CRF 0.00% $2.30 centro retail australia

Good to see some directors also buying last week.Not sure when...

  1. 432 Posts.
    Good to see some directors also buying last week.
    Not sure when the next adding to the all ords 200 & 100 happens but that plus divis should drive some interest from fund managers in Aus.

    Cheers
    Hotlegs

    Hedge funds owning Centro stake unlikely to be early sellers by: Turi Condon, Property Editor From: The Australian December 26, 2011 12:00AM

    MANY of the hedge funds that together own 70 per cent of relaunched shopping centre landlord Centro Retail Australia are unlikely to be early sellers because they have only broken even or are losing money on their investment.
    "If they were to sell now there would be red ink," one investment banker said.

    US hedge funds snapped up the troubled Centro Properties Group debt last year after similar and profitable plays in the US, buying debt from the company's bankers at between 46c and 80c in the dollar.

    Among those to emerge with large chunks of debt were billionaire John Paulson's Paulson & Co, Davidson Kempner Capital Management and legendary investor David Tepper's Appaloosa Management.

    The new Centro Retail Australia, which manages $7 billion of assets, relaunched on the Australian Securities Exchange on December 5 after the complex amalgamation of the debt-plagued Centro Properties Group, its listed sister trust Centro Retail Trust, and the group's unlisted funds and syndicates.

    ...Centro Retail Australia (CRF) is trading at $1.70, a big discount to its net asset value (which includes intangibles such as management rights) of $2.50 a share.

    On Friday, five US hedge funds, which collectively hold 38.22 per cent of CRF, lodged substantial holding notices with the ASX.

    Appaloosa Management is the biggest holder, accounting for 11.74 per cent of CRF securities.

    Angelo, Gordon & Co owns 8.56 per cent, while Burlington Loan Management holds 84 million securities, giving it a 6.27 per cent stake in the trust.

    The Minneapolis-based Varde Partners, a hedge fund specialising in distressed debt, has 79 million securities or 5.91 per cent and Taconic Capital Advisors has 5.74 per cent.

    Another investment banker, who declined to be named, said the break-even point for hedge fund investors was a 25 per cent discount to NAV.

    "The majority bought in at 60c-65c, so at best they have broken even," he said.

    Some US hedge funds made billions of dollars on distressed debt deals in the US in 2009 and last year.

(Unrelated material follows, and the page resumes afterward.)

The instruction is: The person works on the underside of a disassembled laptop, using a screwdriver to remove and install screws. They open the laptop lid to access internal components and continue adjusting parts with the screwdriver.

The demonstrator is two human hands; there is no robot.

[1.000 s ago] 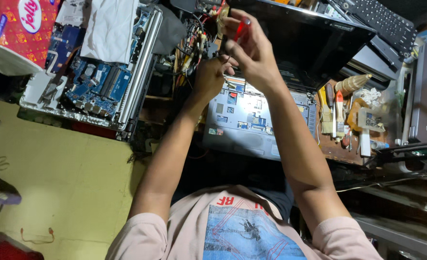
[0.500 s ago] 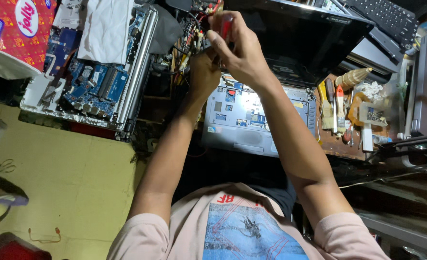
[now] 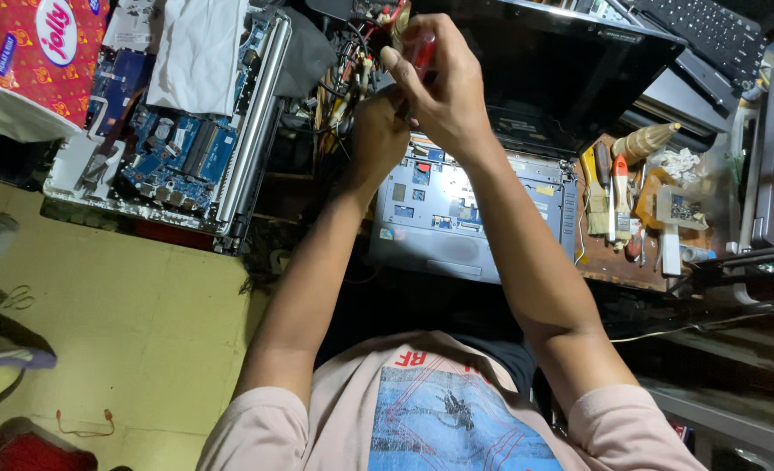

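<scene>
An opened laptop (image 3: 470,205) lay on the desk (image 3: 631,262), its dark screen (image 3: 561,70) raised. Above its far edge, the right hand (image 3: 443,92) kept a closed grip around a red-handled screwdriver (image 3: 422,52); the left hand (image 3: 378,139) sat just beneath, its grip impossible to tell.

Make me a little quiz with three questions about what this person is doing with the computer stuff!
1. True or false: the right hand holds a red-handled tool.
2. What lies under both hands? A) an opened laptop with its board showing B) a plate C) a book
3. Fill in: to the left sits another opened machine with a blue ____.

Key: 1 true. 2 A. 3 circuit board. The left hand sits just beneath the right one, and what it holds is hidden.
</scene>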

Plays in stocks such as US-listed General Growth Properties were spectacularly successful, with one group of hedge funds buying debt at 25c-30c in the dollar only to be paid out in full (100c in the dollar) as General Growth emerged from Chapter 11 bankruptcy protection. Such wins made Centro look like the perfect opportunity, one banker said.

    One analyst said that working out a break-even or loss point for the funds that converted debt to equity in the new company was difficult because the hedge funds were also issued "class action true-up securities", which cap their exposure to ongoing class action litigation.

    Earlier this month, new Centro Retail Australia chairman Bob Edgar said hedge fund investors were likely to retain their stakes for between 18 months and three years before selling through a secondary share offer managed by the company.

    CLSA analyst John Kim said the new Centro would be included in the listed property indices in March.

    This would result in institutional property investors increasing their holdings in Centro and provide an opportunity for hedge funds to sell some of their stake, he said.

    Analysts said the likelihood of a takeover of CRF was fading because of the worsening retail environment and ongoing European debt crisis.

    Any bid that included script would be unappetising, with the hedge funds unlikely to want to swap CRF for shares in a competitor, an analyst said.

    CLSA's Mr Kim said Centro would be more affected by the bleak retail outlook than its peers.

    "Centro (has) by far the most B-grade centres (73 per cent of the portfolio) compared to its competitors and those will be the most vulnerable to store closures," Mr Kim said.

    In announcing CRF's board earlier this month, Mr Edgar said appointing a new chief executive would be a priority. Names rumoured to be on the Centro list include Charter Hall Retail REIT chief executive Steven Sewell; CFS Retail Property Trust fund manager Michael Gorman; Chris O'Donnell (who returned from Dubai this year); and internal candidate Mark Wilson.

    Mr Edgar, a former ANZ Bank executive, said the new company would look at partnerships with superannuation funds to develop new wholesale funds.